# WHAT THE TASK ASKS
The response should hold every record from the listing that follows, verbatim, and no pictures.

# ENTRIES SUPPLIED
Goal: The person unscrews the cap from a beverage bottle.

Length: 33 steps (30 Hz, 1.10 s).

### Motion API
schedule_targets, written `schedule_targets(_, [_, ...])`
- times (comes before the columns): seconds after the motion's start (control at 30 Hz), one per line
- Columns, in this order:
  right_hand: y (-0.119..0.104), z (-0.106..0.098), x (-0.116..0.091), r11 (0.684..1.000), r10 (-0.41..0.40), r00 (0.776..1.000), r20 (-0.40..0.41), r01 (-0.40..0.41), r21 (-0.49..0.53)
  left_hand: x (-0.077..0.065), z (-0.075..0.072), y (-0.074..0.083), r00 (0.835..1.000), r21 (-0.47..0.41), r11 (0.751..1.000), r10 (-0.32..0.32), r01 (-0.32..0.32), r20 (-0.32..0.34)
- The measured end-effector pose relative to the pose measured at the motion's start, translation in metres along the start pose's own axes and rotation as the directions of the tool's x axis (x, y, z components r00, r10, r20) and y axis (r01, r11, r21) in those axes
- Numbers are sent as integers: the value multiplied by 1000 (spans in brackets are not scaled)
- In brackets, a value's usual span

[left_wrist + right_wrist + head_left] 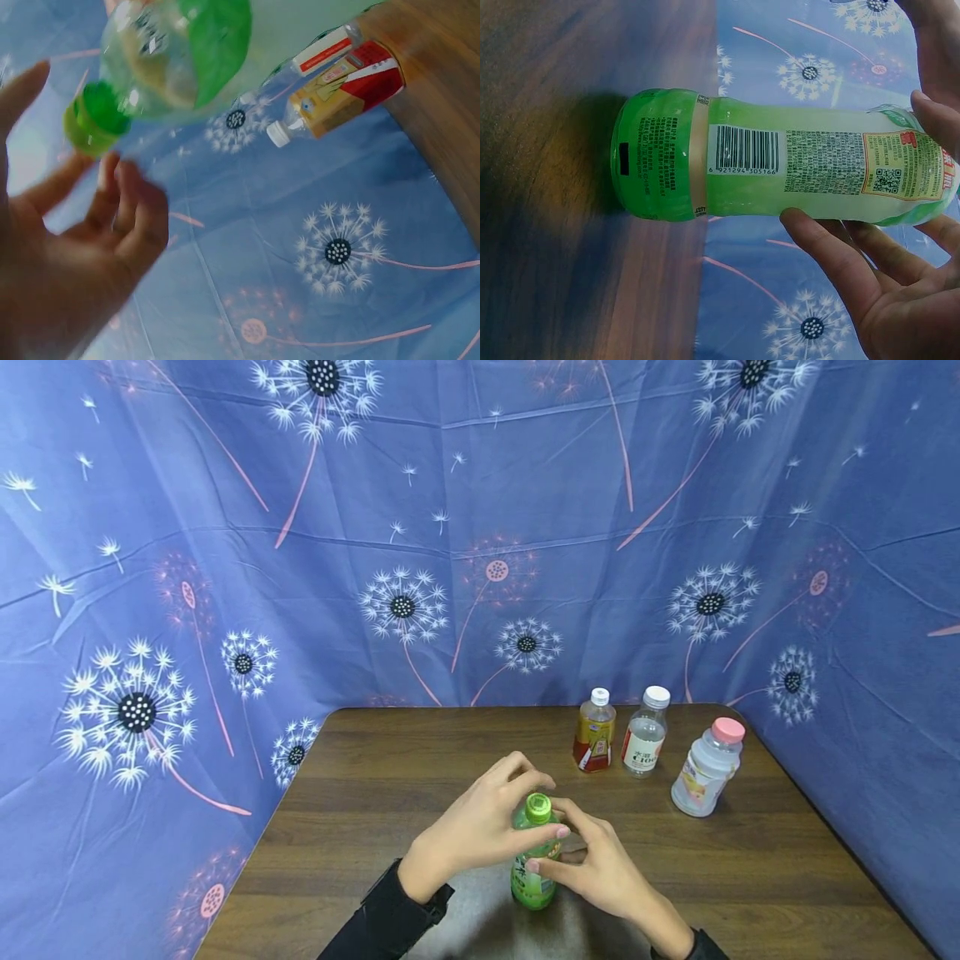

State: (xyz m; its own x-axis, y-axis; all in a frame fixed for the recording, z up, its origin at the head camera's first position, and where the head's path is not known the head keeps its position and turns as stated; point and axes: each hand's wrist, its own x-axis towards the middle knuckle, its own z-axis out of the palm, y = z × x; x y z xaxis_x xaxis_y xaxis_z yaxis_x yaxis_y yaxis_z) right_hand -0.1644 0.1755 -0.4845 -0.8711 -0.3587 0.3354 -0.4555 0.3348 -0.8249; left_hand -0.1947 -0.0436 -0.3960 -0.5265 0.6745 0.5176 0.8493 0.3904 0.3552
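Observation:
A green plastic drink bottle (pixel 534 877) with a bright green cap (pixel 538 808) stands upright on the wooden table. My right hand (pixel 603 868) holds it from the right, thumb at the front of the label and other fingers behind. Over and beside the cap is my left hand (pixel 487 818), its fingers and thumb spread apart. In the left wrist view the left thumb stands clear of the cap (pixel 96 120), while a fingertip reaches its edge; whether it touches, I cannot tell. The right wrist view shows the bottle's barcode (pixel 746 150) and printed text.
Toward the back right of the table (pixel 390 768) stand a bottle with a yellow and red label (pixel 595 735), a clear white-capped bottle (pixel 644 735) and a wider jar-like bottle with a pink cap (pixel 707 770). A blue dandelion-print cloth (pixel 450 468) hangs around the table.

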Motion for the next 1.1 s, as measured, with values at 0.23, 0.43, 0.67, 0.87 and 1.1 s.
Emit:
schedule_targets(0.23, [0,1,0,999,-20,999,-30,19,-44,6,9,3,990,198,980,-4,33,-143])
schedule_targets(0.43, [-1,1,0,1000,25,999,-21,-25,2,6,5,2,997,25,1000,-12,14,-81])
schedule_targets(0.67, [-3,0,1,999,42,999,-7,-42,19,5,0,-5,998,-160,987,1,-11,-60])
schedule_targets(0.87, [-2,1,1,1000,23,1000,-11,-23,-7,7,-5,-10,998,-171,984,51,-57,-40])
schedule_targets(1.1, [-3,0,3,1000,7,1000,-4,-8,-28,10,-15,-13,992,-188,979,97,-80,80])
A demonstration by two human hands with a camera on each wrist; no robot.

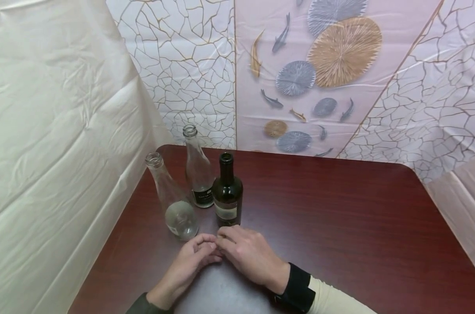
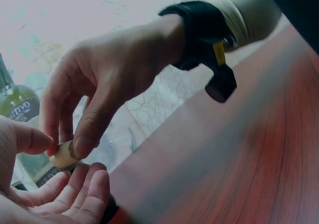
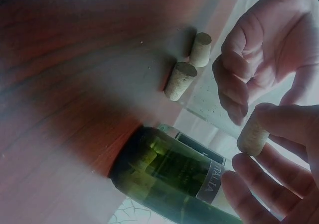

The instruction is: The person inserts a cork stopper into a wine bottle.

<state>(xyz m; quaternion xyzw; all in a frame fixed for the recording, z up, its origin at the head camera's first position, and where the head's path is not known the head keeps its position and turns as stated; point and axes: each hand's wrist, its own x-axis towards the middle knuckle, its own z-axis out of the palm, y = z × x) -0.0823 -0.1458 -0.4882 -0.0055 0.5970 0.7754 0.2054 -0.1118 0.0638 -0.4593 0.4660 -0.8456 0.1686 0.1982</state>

# EXERCISE SOLUTION
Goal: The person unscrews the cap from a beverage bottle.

Length: 33 steps (30 Hz, 1.10 s).

### Motion API
schedule_targets, written `schedule_targets(_, [_, ...])`
- times (comes before the columns): seconds after the motion's start (control at 30 Hz), one per line
- Columns, in this order:
  right_hand: y (-0.119..0.104), z (-0.106..0.098), x (-0.116..0.091), r11 (0.684..1.000), r10 (-0.41..0.40), r00 (0.776..1.000), r20 (-0.40..0.41), r01 (-0.40..0.41), r21 (-0.49..0.53)
  left_hand: x (-0.077..0.065), z (-0.075..0.072), y (-0.074..0.083), r00 (0.835..1.000), r21 (-0.47..0.41), r11 (0.751..1.000), r10 (-0.32..0.32), r01 (-0.32..0.32), r20 (-0.32..0.34)
- The measured end-effector pose relative to the pose measured at the motion's start, translation in metres along the start pose's own axes and rotation as the directions of the tool's x axis (x, y, z components r00, r10, r20) and y axis (r01, r11, r21) in those axes
- Numbers are sent as integers: the value multiplied by 1000 (spans in brackets are not scaled)
- In brackets, a value's usual span

[left_wrist + right_wrist + head_left] 

State: (xyz m; its own x-axis, y-axis; all in a frame fixed for the recording, z up, its origin at the head camera's first position, and where the head's path is not known the head keeps its position and turns as stated; point and axes: each hand's wrist, its own x-axis towards the middle knuckle, its own z-axis out of the palm, y = z × x; x y z xaxis_x xaxis_y xaxis_z yaxis_x yaxis_y yaxis_z) right_hand -0.1644 0.1755 -0.4845 -0.8711 -0.3587 0.3354 -0.4555 0.3348 -0.8249; left_hand -0.1947 -0.0436 -0.3960 -0.5265 0.6745 0.5176 0.8493 0.3904 0.3552
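Observation:
A green plastic drink bottle (pixel 534 877) with a bright green cap (pixel 538 808) stands upright on the wooden table. My right hand (pixel 603 868) holds it from the right, thumb at the front of the label and other fingers behind. Over and beside the cap is my left hand (pixel 487 818), its fingers and thumb spread apart. In the left wrist view the left thumb stands clear of the cap (pixel 96 120), while a fingertip reaches its edge; whether it touches, I cannot tell. The right wrist view shows the bottle's barcode (pixel 746 150) and printed text.
Toward the back right of the table (pixel 390 768) stand a bottle with a yellow and red label (pixel 595 735), a clear white-capped bottle (pixel 644 735) and a wider jar-like bottle with a pink cap (pixel 707 770). A blue dandelion-print cloth (pixel 450 468) hangs around the table.
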
Motion for the next 1.1 s, as measured, with values at 0.23, 0.43, 0.67, 0.87 and 1.1 s.
Emit:
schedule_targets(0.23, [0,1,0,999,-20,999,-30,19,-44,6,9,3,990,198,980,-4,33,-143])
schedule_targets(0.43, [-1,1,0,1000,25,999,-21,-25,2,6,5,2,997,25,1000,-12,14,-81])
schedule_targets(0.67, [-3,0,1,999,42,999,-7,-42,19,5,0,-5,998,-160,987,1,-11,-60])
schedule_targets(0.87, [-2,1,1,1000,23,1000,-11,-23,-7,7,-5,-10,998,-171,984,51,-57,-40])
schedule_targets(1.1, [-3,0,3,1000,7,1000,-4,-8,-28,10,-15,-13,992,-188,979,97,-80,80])
A demonstration by two human hands with a camera on each wrist; no robot.


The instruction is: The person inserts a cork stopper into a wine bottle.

<state>(xyz m; quaternion xyzw; all in a frame fixed for the recording, z up, its origin at the head camera's first position, and where the head's path is not known the head keeps its position and turns as stated; point and axes: each hand's wrist, its own x-axis towards the middle knuckle, its own z-axis out of the palm, y = z × x) -0.0823 -0.1458 -0.4882 -0.0055 0.5970 0.7754 0.2054 -0.1118 0.0638 -0.4593 0.4660 -0.8456 0.1686 0.1982</state>

No further output is required, since the answer is complete.